# just one room



## walkerj (May 13, 2007)

I see you found the Center of Gravity on those transformers


----------



## walkerj (May 13, 2007)

What type of temp lights are y'all using


----------



## piperunner (Aug 22, 2009)

walkerj said:


> What type of temp lights are y'all using



Well there all CFL 100 watt .


The vibration isolators under transformers .

And the gear has full 100% vibration pads there is a stainless steel 1/16" metal plate in the center of each pad and its the full frame padded. What a waste of time .


----------



## 360max (Jun 10, 2011)

why the trans. mounted off ground, they are already on curb, spec thing?
BTW, nice pipe work, well done and professional.


----------



## piperunner (Aug 22, 2009)

360max said:


> why the trans. mounted off ground, they are already on curb, spec thing?
> BTW, nice pipe work, well done and professional.

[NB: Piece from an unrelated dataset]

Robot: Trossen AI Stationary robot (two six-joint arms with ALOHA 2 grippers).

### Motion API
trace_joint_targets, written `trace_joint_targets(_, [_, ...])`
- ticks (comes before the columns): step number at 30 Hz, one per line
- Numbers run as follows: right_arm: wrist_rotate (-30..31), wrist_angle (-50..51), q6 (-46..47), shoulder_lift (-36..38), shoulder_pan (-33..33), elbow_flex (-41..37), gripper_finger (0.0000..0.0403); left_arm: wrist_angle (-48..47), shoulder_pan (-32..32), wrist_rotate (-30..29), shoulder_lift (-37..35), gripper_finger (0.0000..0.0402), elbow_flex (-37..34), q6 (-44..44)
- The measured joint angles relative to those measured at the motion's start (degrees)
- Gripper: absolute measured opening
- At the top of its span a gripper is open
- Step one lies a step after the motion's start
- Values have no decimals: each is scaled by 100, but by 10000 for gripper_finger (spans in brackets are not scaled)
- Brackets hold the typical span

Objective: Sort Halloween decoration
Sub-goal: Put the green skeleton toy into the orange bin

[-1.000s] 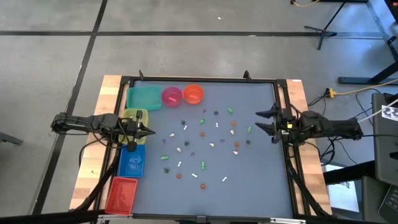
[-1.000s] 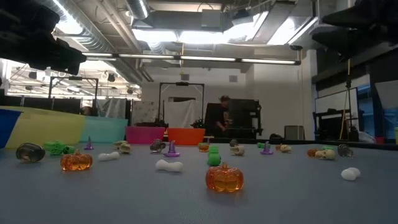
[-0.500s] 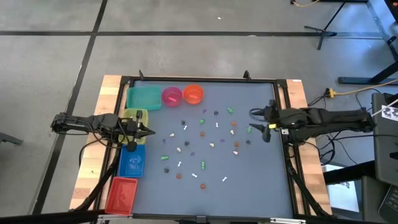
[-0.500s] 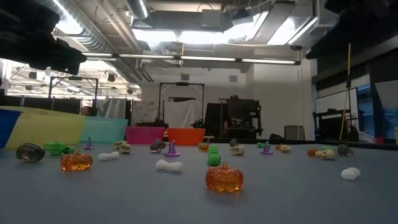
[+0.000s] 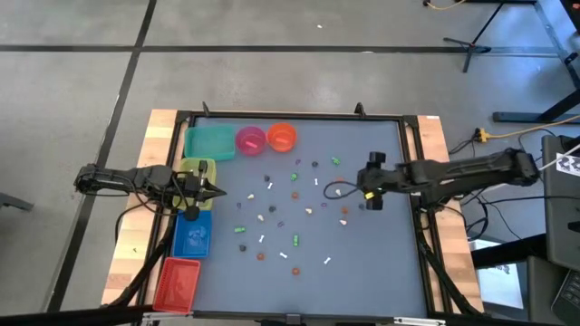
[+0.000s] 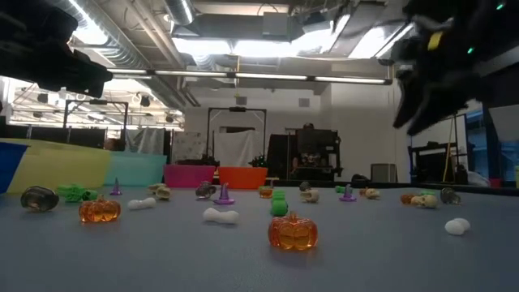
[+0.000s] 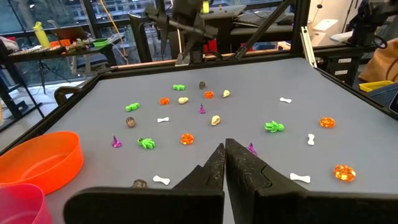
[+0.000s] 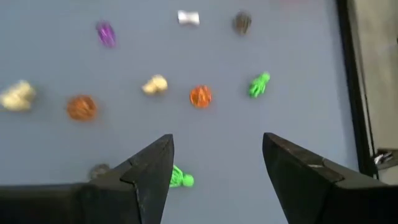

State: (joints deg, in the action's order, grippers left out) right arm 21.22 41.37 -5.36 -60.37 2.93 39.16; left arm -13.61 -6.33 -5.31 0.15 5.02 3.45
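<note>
The Halloween decoration is many tiny trinkets (image 5: 299,204) in orange, green, white, cream and dark purple, scattered loose on the grey table top. My right gripper (image 5: 337,189) is open and reaches over the right part of the scatter. In the right wrist view its fingers (image 8: 214,146) stand apart above an orange pumpkin (image 8: 200,96), a cream skull (image 8: 154,84) and green figures (image 8: 259,85), touching none. My left gripper (image 5: 215,191) is shut and waits by the table's left side, its fingers (image 7: 225,152) pointing across the trinkets.
Along the far-left and left side stand a teal bin (image 5: 209,141), a pink bowl (image 5: 250,139), an orange bowl (image 5: 282,137), a yellow bin (image 5: 195,170), a blue bin (image 5: 192,237) and a red bin (image 5: 177,282). A black frame (image 5: 290,116) rims the table.
My right gripper has travelled from the table's right edge toward the left, out over the trinkets, tipping to look down on them; its fingers stay apart. The trinkets lie where they were.
</note>
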Motion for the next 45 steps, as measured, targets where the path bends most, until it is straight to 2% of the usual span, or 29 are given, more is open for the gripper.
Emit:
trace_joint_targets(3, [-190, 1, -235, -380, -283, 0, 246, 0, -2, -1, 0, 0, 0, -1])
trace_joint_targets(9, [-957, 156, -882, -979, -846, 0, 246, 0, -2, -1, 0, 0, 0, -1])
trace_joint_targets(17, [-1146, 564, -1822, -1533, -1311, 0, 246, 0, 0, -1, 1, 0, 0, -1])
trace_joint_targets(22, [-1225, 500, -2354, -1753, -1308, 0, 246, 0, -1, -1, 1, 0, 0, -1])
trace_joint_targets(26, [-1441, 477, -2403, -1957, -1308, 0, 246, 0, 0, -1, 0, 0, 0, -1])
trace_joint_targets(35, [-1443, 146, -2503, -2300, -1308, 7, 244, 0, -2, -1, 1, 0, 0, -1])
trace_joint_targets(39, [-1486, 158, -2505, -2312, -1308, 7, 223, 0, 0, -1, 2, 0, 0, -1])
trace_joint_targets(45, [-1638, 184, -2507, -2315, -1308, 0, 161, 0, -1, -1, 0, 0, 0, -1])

Well you need to ask our engineer that question its called vibration .


----------



## MTW (Aug 28, 2013)

I can do pipe work like that in my sleep.


----------



## Edrick (Jun 6, 2010)

MTW said:


> I can do pipe work like that in my sleep.


Cool story bro


----------



## 123electric (Jun 3, 2012)

Pipe runner! I'm glad you finally posted the best work this site has ever seen! Many of your previous photos of this site finally led up to this jaw dropping room. No one here can post pics that compare to this!


----------



## 123electric (Jun 3, 2012)

You better post pics or videos of the wire pulls!


----------



## 123electric (Jun 3, 2012)

Pretty much the only time I speak here is when you post pics, lol.


----------



## LARMGUY (Aug 22, 2010)

I like the sparkelly effect of the lighting. 





.


----------



## piperunner (Aug 22, 2009)

Well this was after 1.5 years of underground work 
here's one of the emergency risers just starting if you like pipe this is the 
emergency conduits going to the second floor electrical room . This week will finish all the conduit you see in the stub up slab on grade photo ther's over 150 conduits in that space going up . 

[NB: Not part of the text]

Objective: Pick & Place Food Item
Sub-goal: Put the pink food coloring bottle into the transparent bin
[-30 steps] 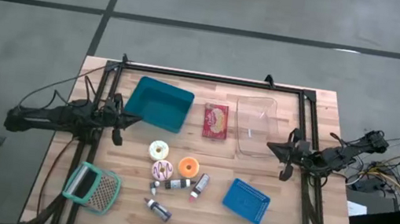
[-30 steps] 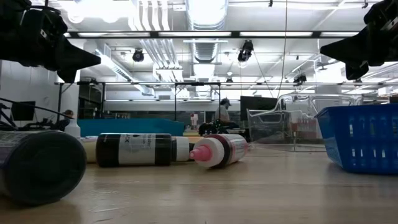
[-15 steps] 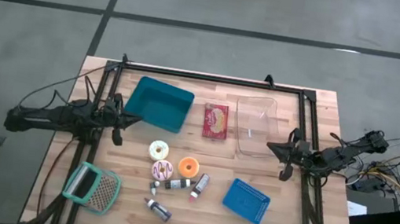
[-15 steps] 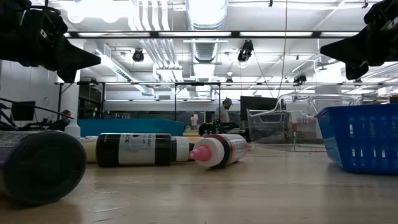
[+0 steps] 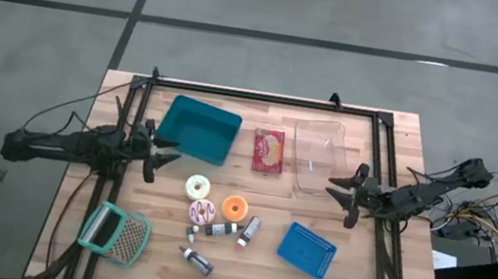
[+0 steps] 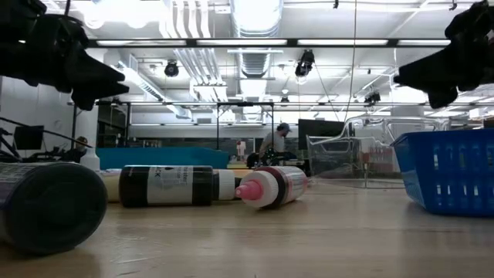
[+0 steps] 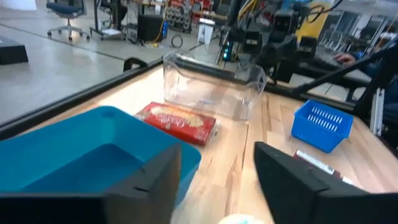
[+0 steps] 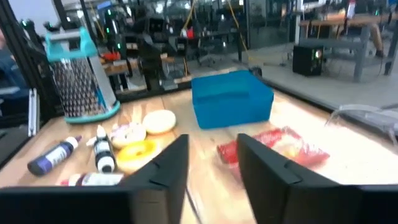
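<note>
Left gripper [image 5: 165, 156] and right gripper [image 5: 341, 192] have both spread apart since earlier, grasping nothing. Teal bin [image 5: 197, 130] and clear container [image 5: 319, 155] sit empty; red food packet [image 5: 268, 150] lies between them, upper center.

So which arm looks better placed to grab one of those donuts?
Probably the left. Its open left gripper hangs just beside the pale donut, with the pink donut close by. The right gripper, also open, sits farther off, near the clear box.
</note>
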`<state>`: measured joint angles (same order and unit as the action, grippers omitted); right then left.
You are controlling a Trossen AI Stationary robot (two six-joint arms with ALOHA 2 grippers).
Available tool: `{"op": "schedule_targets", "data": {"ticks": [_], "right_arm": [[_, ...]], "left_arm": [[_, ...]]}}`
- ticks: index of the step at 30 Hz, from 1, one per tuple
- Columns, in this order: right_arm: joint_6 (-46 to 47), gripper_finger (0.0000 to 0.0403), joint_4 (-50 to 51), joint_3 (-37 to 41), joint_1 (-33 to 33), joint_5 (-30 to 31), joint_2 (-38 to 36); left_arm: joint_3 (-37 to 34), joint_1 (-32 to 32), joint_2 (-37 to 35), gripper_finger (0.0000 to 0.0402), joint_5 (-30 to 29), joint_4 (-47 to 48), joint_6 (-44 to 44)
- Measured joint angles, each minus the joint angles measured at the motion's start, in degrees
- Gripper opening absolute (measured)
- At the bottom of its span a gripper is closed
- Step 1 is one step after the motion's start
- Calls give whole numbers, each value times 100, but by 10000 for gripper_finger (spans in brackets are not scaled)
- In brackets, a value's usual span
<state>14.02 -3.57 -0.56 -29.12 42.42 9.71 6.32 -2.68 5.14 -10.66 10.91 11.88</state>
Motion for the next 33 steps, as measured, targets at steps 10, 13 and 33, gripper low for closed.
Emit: {"op": "schedule_targets", "data": {"ticks": [10, 13, 33], "right_arm": [[758, 235, -296, -101, 2, -560, 1567], [764, 236, -200, -543, -2, -791, 2157], [-898, 235, 2294, -4847, 7, -745, 6937]], "left_arm": [[1, 0, 624, 254, 100, -378, -176], [0, 0, 718, 254, 99, -443, -228], [1, 2, 1476, 253, 218, -921, -156]]}}
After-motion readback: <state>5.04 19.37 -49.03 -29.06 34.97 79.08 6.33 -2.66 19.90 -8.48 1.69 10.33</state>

That steel plate with the holes is for pour back we pass the conduits thur that and fire seal and fill with 6000psi and rebar. 

Wires next and we just got the newest Greenlee tugger with all the bells so yes we can do a video .

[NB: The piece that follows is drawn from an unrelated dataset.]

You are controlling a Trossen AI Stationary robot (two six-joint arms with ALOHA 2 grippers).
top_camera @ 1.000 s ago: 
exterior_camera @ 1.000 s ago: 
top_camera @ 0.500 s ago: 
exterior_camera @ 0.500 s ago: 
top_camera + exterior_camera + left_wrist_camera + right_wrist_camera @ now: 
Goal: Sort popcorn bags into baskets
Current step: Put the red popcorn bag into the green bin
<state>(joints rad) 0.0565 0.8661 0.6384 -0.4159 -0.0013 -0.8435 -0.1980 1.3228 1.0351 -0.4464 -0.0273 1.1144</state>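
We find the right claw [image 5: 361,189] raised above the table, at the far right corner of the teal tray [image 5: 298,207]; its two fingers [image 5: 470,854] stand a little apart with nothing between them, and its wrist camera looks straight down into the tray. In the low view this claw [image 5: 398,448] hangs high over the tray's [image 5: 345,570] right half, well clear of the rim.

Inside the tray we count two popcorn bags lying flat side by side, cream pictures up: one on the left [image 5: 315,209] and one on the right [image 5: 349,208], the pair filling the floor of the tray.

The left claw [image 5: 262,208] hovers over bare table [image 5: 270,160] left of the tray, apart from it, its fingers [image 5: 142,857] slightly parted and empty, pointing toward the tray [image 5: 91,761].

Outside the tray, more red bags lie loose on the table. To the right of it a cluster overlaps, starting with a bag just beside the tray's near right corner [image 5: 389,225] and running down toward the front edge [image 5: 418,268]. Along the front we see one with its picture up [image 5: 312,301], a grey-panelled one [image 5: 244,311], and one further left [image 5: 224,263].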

They put the emergency room on the second floor and the main electrical room in the basement go figure!

Lots of fun times .


----------



## 123electric (Jun 3, 2012)

Pipe runner! I am speechless! All I can say is cant wait to see more!
You will like that new Greenlee UT-10 with mobile versa boom. I used ours for a two weeks straight. It has two speeds and drops down to low if you double tap the foot switch or automaticity drops when you hit four k. You will find the 4" slip I. Adaptor to be real tight in 4" so we lubed ours and used a 2x4 to prop it up for going all the way in. You could use a die grinder on the outside of it or like we did and just buy the 3.5" slip in pipe adaptor.
You will like that it has a soft start feature. I only wish high speed was a bit quicker than 16 feet a minute but then again you would have problems with it when you got up around 8 k. The mobile cart is awesome, will take a bit for you to get quick on the setting it from pipe to pipe.


----------



## 123electric (Jun 3, 2012)

Ah real steel EMT fittings not die cast!


----------



## ampman (Apr 2, 2009)

I love the pics keep them coming


----------



## CFL (Jan 28, 2009)

What type of building is this? Hospital?


----------



## ponyboy (Nov 18, 2012)

123electric said:


> Pipe runner! I'm glad you finally posted the best work this site has ever seen! Many of your previous photos of this site finally led up to this jaw dropping room. No one here can post pics that compare to this!


Easy there buckwheat


----------



## Big John (May 23, 2010)

ponyboy said:


> Easy there buckwheat


 Damn near creamed his Carhartts.... :laughing:

It definitely does look nice, though. 

What's with accent lighting underneath all the gear?


----------



## Deep Cover (Dec 8, 2012)

My question is...who plans the runs? I'm sure they are planned in advance. I'm not trying to put down the work, but the hard part of that is the planning.


----------



## walkerj (May 13, 2007)

Big John said:


> Damn near creamed his Carhartts.... :laughing:
> 
> It definitely does look nice, though.
> 
> What's with accent lighting underneath all the gear?


That is the type of job that you have a full time temp power/lighting crew. 

I've never considered putting lights in the gear but after seeing that I think I will consider it now.


----------



## piperunner (Aug 22, 2009)

Deep Cover said:


> My question is...who plans the runs? I'm sure they are planned in advance. I'm not trying to put down the work, but the hard part of that is the planning.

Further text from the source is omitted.